🙋‍♀️Does Emoji Use Correlate With Twitter Engagement?

Data analysis of tweets from the emoji angle (with charts!). Bonus: Most used emoji revealed.

Marta
The Startup

--

I don’t know about you, but the day I showed the emoji keyboard to my mum was a beginning of a new era of comedy.

My life was complete, and all channels of communication became emojified.

You might not be an emoji person, I get it. 💁‍♀️ That’s why you have me. I’m the one who’ll add custom emoji to your team’s slack channel and to probably every single company tweet. Which brings us to the topic of this post.

But, this post is not about the history, science (?), or language of emoji (plenty written already), not even about the CTR of emails or notifications incorporating them (apparently higher than regular). This post is even better!

It’s a data analysis of emojis used in our brand’s (JAM) tweets.

Since it’s mostly me who sends these tweets, it’s also to some extent an analysis of my favourite emojis or, even more accurately, of emojis I consider most relevant to the text of the tweets and the audience.

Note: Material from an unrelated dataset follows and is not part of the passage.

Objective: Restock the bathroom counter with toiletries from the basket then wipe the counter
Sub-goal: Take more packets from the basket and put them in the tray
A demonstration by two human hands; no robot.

In any case, read on and expect wonders.

🚰 Emoji source: The data set

The dataset has been downloaded from Twitter Analytics, and covers the period form April to September 2020. As much as I’d love to have more, Twitter doesn’t store data going further back or, if it does, it doesn’t make it available to the account owner.

The dataset includes all the tweets sent in this period from the account @makingjam, has 529 rows, and 40 columns most of which we’ll not need.

I’ll save you a report on data cleaning. All steps and the full analysis of this data is in the notebook.

Emoji? Emojis? Let’s count the uncountable.

There are two libraries you can use to handle emojis in text, emojis and emoji. They offer diffrent methods, but for my needs, “emojis” was sufficient. First step, we’ll count emojis used in the ‘text’ column which holds the text of each tweet.

Now we can plot the distribution of emoji.

Output:

Contrary to my expectation, most tweets have 0 emojis in them!

I’ll have to compensate for that in the future. 😝 In all honesty, those are probably replies, as they are typically short.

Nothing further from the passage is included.